Making your first Capsule for Samsung Bixby – An Exercise in Teaching your Phone to Listen

 

Today Samsung made the Bixby Developer Studio available for download and use so that developers can start building capsules to publish on their marketplace starting in 2019. I am an early adopter of the new Bixby and wanted to share how to build a simple capsule using the new developer kit as well as share my experience with using the new platform. Readers of this blog know that I have made and published Skills for Amazon’s Alexa and published tutorials on how you can develop for that platform. Similarly this writeup will focus on a minimal application that will help you get started with the features of Bixby’s impressive development tools.

Bixby is a wonderful platform to develop for and it has top-notch development tools. Building software for Bixby is a lot like teaching someone a new skill. It uses natural language model training so you can show Bixby what parts of user phrases are important and it uses the idea of concepts to define Bixby’s understanding of what capability you are giving it. These concepts will be discussed in detail below.

Today we will be making a capsule to generate passwords made up of a random string of words, inspired by XKCD’s Password Strength comic. We will be taking advantage of Bixby’s visual interface to make a password users can easily remember as well as easily copy and use for their accounts. The XKCD algorithm sticks random, memorable words together so that passwords are complex but can also be easily recalled by the user. They also are higher entropy than a random string of characters and numbers, making them harder to crack my many brute-force methods. After giving the comic a quick look, read on.

As always, you can download and view the code on my GitHub!

THE PROBLEM

We want to build a Bixby capsule that can generate memorable passwords for users. These passwords should be of a user-specified length.

The overall requirements are:

  • Generates a password using regular English words
  • Takes in a user’s specified length
  • Displays the password graphically for copying
  • Displays a calculation of the entropy of the password so the user knows how good the password is.

THE SOLUTION

You should now have Bixby Studio installed on your system. As of writing it is available for Windows and macOS.

Create a new project by clicking File>New Capsule.

The first bit of code we will focus on is the generator.js file. This is where we define our entry point and what we are going to return.

Notice how we export the function generate- this is the function where I generate everything we need for the response you see in the screenshot above. We take our wordlist dictionary file (how to get that will be discussed shortly), we build our password using a user-specified length called numWords, and we calculate the entropy of the password. We then return a result we can parse into a nice, visual response like in the screenshot.

Whew, there’s a lot going on in here though! Let’s start with the wordlist. This is a JSON-formatted list of common English words I found searching for open-source corpora. Why JSON? As you might have surmised from the above code snippet, Bixby capsules are written in JavaScript! Importing this data as JSON makes it very easy to loop through and use, as you can see in my generate function. I stored this in a directory called lib but you can call it whatever you please. Just be sure to update the path in the generator!

Next, we need to discuss how we get numWords. This is the user-input. We want the user to say ‘Make me a password with three words’ and Bixby needs to know how to do that.

In the resources directory you will find endpoints.bxb.
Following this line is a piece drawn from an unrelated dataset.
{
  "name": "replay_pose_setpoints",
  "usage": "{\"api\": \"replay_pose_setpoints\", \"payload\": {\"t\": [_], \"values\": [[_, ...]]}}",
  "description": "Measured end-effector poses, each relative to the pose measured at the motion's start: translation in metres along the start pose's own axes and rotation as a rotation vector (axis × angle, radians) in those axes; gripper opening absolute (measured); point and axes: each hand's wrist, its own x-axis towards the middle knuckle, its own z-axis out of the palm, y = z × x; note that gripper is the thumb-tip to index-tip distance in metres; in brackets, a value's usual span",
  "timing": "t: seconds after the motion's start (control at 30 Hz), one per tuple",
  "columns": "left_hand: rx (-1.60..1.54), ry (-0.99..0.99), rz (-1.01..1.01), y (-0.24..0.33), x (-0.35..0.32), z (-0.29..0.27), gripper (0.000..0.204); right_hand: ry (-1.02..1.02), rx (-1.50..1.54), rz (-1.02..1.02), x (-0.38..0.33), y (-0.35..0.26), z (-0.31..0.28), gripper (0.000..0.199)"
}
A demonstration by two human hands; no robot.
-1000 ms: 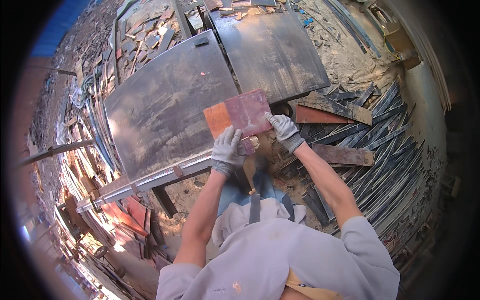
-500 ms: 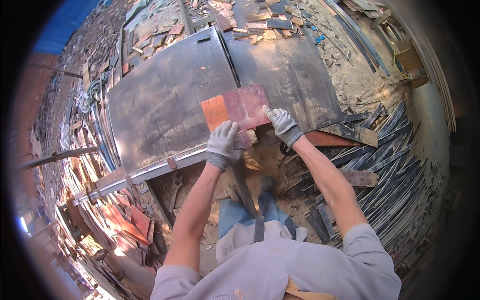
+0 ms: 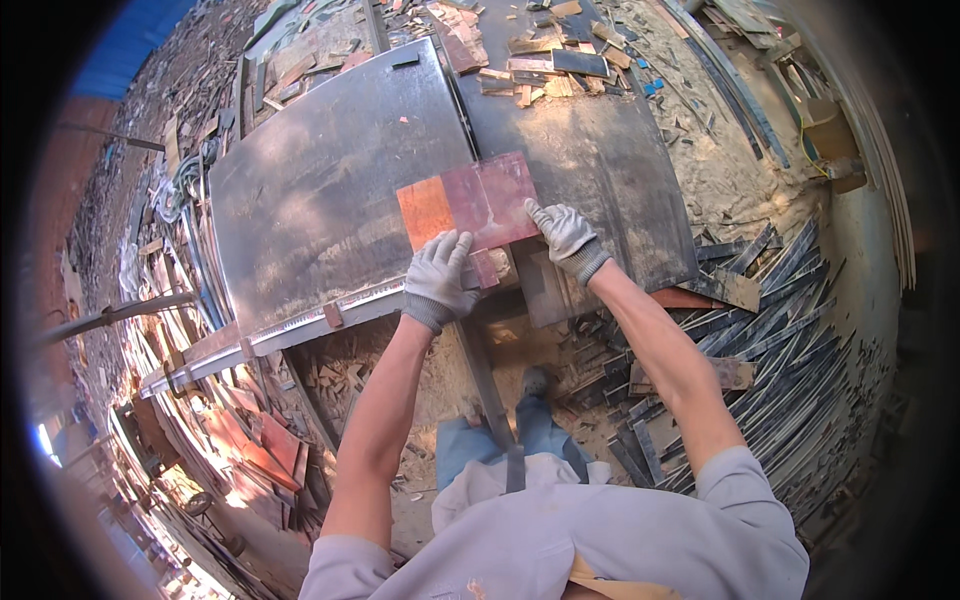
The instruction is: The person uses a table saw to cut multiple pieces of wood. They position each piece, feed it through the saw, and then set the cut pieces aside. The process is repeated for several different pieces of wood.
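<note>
A flat dark-red board (image 3: 495, 195) lies across the seam between two dark panels. An orange piece (image 3: 425, 212) adjoins its left side; I cannot tell whether they are joined. My left hand (image 3: 440, 275), in a grey-white glove, holds the near edge with its fingers over the top. A small reddish block (image 3: 485, 268) sits beside that hand. My right hand (image 3: 565, 238), gloved alike, pinches the board's right edge between thumb and fingers. Beneath the board are the left panel (image 3: 330, 190) and the right panel (image 3: 610, 190).
A pale metal rail (image 3: 290, 335) runs along the left panel's near edge. Wood offcuts (image 3: 570, 62) lie on the far right panel. Long dark strips (image 3: 780, 330) are heaped on the ground at right. Reddish boards (image 3: 250, 440) and strips pile up at left.
The right panel and its offcuts have shifted toward me against the left panel. The board keeps its place against the left panel, with both hands still at its edges.
</note>
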Motion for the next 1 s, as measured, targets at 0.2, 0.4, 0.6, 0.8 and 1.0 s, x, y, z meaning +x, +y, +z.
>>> {"api": "replay_pose_setpoints", "payload": {"t": [0.2,0.4,0.6,0.8,1.0], "values": [[0.029,0.015,0.011,-0.007,0.012,-0.001,0.087,0.083,0.019,-0.006,0.014,0.008,0.008,0.078],[0.054,0.023,0.028,-0.02,0.028,-0.002,0.086,0.074,0.005,-0.005,0.03,0.019,0.016,0.079],[0.037,0.037,0.036,-0.033,0.046,-0.004,0.088,0.057,0.002,0.011,0.05,0.031,0.022,0.079],[0.031,0.044,0.038,-0.047,0.063,-0.008,0.088,0.048,-0.025,-0.011,0.073,0.04,0.024,0.072],[0.035,0.018,0.021,-0.061,0.082,-0.013,0.088,0.035,0.0,0.048,0.095,0.047,0.028,0.073]]}}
The actions your capsule can take are called endpoints. Let’s define one for generating a password:

Let’s look at what we have here: We have authorization set to none because this endpoint is public and available to any user without authorization. We have specified an action endpoint for our generate function as defined in the generator.js snippet above and we have told Bixby that the input for this endpoint is numWords. We also tell it what file it will find the definition for this endpoint in- generator.js.

Now that Bixby has an available action in the form of the endpoint, we get to the really interesting stuff- teaching Bixby what everything in our capsule means. The way we do this is via a model. In the model directory we have actions and concepts. These make up Bixby’s understanding of what your capsule can do, and we just need to write some high-level markup to make this work. Let’s start with the action our capsule is going to have- generating passwords. This will inform what concepts Bixby needs to have definitions for so that we can move on to training our natural language model.

Above is the generator.model.bxb action file. You will find it in my action directory. What does this do? Read through the comments carefully. It defines the actions Bixby will take when running this capsule, and it covers all our bases regarding various user inputs! We tell it our action is to run our generate function. We tell it to collect numWords, and we tell it that numWords is of the numWords concept type which we will define shortly. We tell Bixby that there can be at most one numWords (so that we ignore other numbers in the user’s invocation) and we tell Bixby that this value is required. If Bixby cannot find a number in the invocation to use, we define a default initialization with four words- the same as our XKCD comic! We then do some validation in the event we find a number in the user’s invocation. If numWords is 0 or less, we want to display some text telling the user that you cannot have a password that is negative in length (duh, but the bulk of software development is anticipating stupid). Finally we tell Bixby what our result is going to be- an instance of our PasswordResult concept, which will be of the type Calculation. This is a type Bixby provides for a result that it needs to compute or otherwise derive. Let’s get started defining what these concepts are.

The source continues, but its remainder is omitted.